A high-level Xerox executive who loves adventure, Quin joins a small group touring Yemen over Christmas 1998, and 19 tourists travel around that conservative Islamic country in five Toyota Land Cruisers. As the convoy heads south out of the mountains, it is intercepted by armed Yemeni kidnappers who apparently want hostages for a prisoner exchange. The Yemeni army stages a rescue attempt, and four tourists and two kidnappers are killed. Unlike a typical survivor of such an attack, Quin is not content to return to her cushy job and beautiful Rochester home. Desperate for information about the kidnappers, she scours the Internet researching their subsequent trial, their motives, and their prior political activities. In the summer of 2000, she resigns her job and becomes involved with global women's rights issues. She travels to Afghanistan, discovers her kidnappers' ties to Yemen's Aden-Abyan Islamic Army and the Taliban, and eventually returns to Yemen. Now running her own business in Anchorage, Alaska, Quin tells a remarkable story. Deborah Donovan
Copyright © American Library Association. All rights reserved

From the Back Cover

At the moment when Mary Quin ripped an AK-47 from the hands of a wounded kidnapper and made her escape in the Yemen desert, she knew her life would never be the same. She and fifteen fellow tourists had been used as human shields in a terrifying gun battle between the Aden-Abyan Islamic Army and Yemeni troops. When the shooting stopped, four hostages and two kidnappers were dead.
In Kidnapped in Yemen, author Mary Quin details her experiences as an avid traveler and women's rights advocate, a rewarding life filled with extraordinary adventures that led to a tour of Yemen, one of the most conservative Islamic countries in the world. But her exotic vacation quickly turned into a gripping account of ambush and captivity, violence and imminent death.
Lucky to be among those who survived the rescue unharmed, Quin returned to the United States. Amid a barrage of media attention, including an appearance on The Oprah Winfrey Show, she attempted to resume her corporate career but found herself preoccupied with trying to understand why the kidnapping occurred.
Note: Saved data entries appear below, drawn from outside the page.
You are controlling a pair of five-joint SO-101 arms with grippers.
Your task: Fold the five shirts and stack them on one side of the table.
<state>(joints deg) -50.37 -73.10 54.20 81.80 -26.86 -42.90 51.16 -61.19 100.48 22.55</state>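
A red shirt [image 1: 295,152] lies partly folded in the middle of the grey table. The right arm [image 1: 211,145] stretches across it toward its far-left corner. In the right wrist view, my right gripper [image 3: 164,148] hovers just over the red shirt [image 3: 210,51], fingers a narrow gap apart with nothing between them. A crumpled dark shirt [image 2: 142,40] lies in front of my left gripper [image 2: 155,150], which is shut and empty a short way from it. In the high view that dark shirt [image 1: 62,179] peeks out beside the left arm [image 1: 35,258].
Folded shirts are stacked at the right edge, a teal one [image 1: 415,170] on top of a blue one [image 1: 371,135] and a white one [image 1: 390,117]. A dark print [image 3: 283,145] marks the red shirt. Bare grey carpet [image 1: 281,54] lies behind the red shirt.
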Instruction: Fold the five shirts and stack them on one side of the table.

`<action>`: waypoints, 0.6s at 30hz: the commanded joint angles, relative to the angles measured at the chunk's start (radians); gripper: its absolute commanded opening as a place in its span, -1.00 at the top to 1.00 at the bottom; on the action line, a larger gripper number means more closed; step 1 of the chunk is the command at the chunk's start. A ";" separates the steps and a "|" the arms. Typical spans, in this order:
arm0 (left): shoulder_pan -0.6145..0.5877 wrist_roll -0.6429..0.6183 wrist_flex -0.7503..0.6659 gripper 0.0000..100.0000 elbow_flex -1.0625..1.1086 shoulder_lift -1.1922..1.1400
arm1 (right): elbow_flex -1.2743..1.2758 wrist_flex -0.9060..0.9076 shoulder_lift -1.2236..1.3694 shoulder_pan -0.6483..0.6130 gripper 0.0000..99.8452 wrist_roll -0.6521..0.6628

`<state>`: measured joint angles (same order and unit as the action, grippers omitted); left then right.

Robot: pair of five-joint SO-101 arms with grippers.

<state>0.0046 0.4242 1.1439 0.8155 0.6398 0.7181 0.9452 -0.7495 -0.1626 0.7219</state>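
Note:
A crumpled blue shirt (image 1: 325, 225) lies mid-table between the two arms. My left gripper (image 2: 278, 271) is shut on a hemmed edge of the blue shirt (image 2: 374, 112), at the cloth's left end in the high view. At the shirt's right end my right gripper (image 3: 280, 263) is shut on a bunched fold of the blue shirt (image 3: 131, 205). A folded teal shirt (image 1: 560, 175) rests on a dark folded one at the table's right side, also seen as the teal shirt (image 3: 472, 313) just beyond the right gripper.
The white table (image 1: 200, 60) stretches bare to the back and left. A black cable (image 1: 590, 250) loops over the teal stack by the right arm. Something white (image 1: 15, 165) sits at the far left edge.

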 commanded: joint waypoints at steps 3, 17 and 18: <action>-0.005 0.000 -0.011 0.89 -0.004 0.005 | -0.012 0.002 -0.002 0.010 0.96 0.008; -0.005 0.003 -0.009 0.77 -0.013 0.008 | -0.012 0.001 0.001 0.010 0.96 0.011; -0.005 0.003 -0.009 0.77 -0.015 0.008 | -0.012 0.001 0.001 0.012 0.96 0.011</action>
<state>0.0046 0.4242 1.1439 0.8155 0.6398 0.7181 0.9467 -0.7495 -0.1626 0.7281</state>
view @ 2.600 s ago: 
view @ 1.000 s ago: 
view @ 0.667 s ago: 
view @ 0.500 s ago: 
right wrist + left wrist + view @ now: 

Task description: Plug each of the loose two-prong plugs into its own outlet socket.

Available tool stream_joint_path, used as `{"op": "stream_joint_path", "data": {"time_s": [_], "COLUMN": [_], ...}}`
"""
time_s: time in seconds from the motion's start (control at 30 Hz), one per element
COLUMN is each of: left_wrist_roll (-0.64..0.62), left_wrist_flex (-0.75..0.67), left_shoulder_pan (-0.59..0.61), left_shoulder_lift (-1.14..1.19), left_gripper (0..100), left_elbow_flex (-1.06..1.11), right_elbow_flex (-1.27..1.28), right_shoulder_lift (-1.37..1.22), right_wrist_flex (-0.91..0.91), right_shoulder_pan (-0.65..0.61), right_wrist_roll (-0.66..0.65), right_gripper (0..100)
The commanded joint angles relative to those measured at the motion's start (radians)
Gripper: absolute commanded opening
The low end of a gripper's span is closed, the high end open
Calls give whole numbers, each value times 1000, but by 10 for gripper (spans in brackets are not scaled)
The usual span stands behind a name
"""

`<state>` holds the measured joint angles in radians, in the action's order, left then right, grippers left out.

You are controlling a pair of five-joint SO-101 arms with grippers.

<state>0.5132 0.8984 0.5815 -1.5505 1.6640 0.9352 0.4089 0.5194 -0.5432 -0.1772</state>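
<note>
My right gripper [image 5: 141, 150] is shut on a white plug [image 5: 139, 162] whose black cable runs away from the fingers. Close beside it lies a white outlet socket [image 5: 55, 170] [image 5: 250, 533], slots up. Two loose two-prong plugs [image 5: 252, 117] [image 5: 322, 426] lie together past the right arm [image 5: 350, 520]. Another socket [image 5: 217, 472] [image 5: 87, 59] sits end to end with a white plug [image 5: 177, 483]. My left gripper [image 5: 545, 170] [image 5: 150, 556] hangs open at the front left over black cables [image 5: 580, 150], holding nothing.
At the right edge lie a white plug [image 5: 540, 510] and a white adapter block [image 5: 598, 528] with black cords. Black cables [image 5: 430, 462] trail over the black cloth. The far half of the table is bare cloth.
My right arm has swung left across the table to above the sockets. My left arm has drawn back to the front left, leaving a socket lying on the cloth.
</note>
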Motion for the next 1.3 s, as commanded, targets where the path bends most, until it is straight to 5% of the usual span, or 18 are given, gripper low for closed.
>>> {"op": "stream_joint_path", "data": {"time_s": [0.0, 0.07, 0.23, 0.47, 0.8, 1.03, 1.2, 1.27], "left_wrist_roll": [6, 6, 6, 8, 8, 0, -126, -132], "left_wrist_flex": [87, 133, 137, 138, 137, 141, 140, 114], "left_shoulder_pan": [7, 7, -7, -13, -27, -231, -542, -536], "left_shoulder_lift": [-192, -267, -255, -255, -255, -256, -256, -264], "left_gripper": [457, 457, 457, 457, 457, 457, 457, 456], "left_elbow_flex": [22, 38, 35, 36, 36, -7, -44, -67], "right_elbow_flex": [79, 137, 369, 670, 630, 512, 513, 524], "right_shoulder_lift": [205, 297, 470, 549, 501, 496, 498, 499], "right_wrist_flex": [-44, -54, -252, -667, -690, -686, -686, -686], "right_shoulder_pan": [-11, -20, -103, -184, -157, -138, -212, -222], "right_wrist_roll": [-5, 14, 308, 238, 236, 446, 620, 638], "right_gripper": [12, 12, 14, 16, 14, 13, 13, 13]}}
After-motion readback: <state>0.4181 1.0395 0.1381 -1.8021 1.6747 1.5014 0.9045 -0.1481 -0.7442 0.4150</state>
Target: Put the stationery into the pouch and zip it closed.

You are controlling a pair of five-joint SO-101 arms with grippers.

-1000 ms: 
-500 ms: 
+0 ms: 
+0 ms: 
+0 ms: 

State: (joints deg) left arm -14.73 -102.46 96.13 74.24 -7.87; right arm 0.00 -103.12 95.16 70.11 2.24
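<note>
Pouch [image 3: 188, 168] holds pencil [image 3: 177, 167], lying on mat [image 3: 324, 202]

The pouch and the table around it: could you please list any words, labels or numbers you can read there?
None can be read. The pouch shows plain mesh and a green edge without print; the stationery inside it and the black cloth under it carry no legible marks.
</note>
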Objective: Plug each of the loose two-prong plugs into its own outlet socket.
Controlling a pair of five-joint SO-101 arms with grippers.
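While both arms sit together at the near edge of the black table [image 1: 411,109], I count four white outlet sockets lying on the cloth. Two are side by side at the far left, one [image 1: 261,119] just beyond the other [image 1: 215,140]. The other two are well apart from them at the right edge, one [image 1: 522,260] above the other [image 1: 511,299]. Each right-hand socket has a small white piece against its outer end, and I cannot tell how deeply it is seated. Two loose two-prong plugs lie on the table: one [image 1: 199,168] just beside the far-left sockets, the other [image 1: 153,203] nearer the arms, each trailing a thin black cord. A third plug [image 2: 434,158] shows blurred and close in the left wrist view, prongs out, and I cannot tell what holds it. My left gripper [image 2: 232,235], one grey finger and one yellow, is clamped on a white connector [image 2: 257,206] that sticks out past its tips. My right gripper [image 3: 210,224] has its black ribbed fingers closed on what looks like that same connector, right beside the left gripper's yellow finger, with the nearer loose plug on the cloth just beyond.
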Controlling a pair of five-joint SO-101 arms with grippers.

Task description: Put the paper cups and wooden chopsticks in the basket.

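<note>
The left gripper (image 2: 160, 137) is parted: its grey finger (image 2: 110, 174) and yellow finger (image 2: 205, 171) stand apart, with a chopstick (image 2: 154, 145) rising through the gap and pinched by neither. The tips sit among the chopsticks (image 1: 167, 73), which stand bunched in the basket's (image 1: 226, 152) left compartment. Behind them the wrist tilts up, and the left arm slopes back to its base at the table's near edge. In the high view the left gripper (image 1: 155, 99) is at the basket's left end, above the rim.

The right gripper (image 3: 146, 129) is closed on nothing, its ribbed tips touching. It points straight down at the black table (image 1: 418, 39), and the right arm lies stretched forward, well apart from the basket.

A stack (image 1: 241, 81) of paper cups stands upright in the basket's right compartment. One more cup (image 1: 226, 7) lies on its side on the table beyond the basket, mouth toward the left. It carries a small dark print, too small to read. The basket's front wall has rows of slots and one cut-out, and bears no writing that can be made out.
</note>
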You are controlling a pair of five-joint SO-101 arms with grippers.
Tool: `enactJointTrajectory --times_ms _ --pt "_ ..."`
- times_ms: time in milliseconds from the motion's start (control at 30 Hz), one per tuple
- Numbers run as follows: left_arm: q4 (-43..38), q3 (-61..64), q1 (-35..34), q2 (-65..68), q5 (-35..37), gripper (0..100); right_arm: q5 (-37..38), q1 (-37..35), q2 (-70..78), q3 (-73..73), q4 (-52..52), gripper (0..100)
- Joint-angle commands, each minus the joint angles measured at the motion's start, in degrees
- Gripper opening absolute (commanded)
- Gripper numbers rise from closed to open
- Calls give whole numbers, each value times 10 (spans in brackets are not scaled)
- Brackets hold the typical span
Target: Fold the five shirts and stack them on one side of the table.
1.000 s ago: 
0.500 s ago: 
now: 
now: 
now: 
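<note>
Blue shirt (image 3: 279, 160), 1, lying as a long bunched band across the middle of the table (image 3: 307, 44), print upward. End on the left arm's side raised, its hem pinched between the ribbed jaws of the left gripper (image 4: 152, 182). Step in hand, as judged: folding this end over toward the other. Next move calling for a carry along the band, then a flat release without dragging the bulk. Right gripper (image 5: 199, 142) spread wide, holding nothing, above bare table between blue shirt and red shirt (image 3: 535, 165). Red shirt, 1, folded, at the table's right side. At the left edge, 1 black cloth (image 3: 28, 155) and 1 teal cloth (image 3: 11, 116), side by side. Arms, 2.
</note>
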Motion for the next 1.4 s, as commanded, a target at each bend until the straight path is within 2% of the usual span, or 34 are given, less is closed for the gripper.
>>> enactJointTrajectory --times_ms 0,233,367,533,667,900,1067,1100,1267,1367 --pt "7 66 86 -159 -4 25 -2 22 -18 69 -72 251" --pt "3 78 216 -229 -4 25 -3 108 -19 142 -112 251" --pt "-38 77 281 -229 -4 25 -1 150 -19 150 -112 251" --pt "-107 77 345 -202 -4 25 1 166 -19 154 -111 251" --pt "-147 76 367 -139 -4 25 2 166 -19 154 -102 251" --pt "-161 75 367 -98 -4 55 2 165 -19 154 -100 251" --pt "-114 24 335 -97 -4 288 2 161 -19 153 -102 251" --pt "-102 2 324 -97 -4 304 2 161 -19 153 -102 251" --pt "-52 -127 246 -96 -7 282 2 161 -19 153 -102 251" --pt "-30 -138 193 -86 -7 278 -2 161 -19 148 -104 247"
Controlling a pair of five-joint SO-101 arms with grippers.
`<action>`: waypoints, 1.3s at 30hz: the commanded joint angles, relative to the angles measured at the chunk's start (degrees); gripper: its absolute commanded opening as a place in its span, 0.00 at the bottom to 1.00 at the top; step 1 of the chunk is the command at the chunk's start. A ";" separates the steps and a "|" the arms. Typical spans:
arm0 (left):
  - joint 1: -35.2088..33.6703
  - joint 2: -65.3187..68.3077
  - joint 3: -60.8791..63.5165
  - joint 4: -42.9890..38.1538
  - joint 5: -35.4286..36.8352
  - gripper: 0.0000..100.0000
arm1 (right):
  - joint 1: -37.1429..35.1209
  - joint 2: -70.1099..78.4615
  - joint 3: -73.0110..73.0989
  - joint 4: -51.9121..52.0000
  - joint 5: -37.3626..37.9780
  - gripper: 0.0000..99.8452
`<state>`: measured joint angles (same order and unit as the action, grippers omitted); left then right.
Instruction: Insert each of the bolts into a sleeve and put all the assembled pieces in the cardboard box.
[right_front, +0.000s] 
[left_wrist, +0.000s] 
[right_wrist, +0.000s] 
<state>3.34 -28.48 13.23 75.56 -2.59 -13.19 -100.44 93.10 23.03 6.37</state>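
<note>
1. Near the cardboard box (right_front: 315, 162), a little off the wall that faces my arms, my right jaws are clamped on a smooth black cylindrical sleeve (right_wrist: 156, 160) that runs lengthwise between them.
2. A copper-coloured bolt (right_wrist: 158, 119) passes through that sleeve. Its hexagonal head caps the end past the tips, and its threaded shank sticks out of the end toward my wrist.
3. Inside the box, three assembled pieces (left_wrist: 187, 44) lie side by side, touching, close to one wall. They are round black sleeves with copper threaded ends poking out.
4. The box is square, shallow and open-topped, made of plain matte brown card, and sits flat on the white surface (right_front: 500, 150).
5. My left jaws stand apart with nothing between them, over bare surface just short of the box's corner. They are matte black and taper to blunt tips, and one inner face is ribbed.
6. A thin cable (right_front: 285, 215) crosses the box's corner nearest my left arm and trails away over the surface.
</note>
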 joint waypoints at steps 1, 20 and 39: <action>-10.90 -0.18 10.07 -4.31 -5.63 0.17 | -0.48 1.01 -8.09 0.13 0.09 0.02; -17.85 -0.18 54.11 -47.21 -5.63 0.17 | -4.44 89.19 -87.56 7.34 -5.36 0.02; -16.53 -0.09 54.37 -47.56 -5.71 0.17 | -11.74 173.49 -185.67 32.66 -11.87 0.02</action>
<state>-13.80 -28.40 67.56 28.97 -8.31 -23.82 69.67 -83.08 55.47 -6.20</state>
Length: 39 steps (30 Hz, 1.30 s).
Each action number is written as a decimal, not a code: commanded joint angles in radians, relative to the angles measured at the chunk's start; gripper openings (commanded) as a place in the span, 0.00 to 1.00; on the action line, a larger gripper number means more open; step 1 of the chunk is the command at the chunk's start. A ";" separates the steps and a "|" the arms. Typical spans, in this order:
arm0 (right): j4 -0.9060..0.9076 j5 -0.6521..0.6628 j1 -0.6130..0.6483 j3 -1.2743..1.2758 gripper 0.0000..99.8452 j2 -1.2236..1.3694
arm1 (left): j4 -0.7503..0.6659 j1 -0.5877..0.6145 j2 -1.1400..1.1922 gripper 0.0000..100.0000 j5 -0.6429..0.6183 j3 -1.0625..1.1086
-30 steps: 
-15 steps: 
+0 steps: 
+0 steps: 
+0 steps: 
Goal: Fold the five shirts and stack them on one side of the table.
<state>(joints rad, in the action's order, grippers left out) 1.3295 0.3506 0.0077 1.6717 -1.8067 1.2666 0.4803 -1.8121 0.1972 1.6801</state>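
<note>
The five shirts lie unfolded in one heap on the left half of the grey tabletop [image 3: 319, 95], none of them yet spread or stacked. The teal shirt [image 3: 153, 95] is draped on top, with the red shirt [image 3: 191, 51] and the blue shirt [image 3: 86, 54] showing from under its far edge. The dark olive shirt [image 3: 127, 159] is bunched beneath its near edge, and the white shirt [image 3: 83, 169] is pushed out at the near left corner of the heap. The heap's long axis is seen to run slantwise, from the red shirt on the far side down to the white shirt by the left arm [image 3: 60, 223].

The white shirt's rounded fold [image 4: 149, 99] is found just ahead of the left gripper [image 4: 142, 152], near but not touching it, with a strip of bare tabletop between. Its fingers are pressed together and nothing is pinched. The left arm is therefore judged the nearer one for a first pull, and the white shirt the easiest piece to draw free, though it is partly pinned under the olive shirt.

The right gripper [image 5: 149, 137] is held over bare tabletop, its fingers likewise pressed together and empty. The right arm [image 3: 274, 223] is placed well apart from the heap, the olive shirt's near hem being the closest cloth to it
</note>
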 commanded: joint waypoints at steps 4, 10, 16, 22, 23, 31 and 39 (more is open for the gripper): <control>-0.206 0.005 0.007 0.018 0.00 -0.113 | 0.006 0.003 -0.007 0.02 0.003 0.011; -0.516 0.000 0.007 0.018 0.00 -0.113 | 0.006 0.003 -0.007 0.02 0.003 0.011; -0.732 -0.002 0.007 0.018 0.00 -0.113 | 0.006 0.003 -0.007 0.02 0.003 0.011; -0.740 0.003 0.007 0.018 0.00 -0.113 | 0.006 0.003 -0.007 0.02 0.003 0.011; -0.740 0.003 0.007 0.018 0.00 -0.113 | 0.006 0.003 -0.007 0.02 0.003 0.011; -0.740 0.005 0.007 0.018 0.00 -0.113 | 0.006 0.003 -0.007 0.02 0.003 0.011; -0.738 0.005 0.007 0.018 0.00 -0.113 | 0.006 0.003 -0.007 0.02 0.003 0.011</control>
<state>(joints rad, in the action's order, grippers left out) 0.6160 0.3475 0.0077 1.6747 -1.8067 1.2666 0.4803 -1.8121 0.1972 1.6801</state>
Her fascinating personal journey through murky militant Islam and clandestine terrorist groups led her back to Yemen to try to piece together the puzzle-talking to then Yemeni Prime Minister Abdel Karim al-Iryani, British embassy staff, the FBI, prisoners accused of terrorism, and others involved in the kidnapping and the disastrous aftermath of the rescue. Her inquiries also took her to London to meet Abu Hamza al-Masri, a legendary cleric with hooks for hands and ties to the Aden-Abyan Islamic Army.
Kidnapped in Yemen is the unforgettable firsthand account of this remarkable woman's unusual story of curiosity, survival, and healing.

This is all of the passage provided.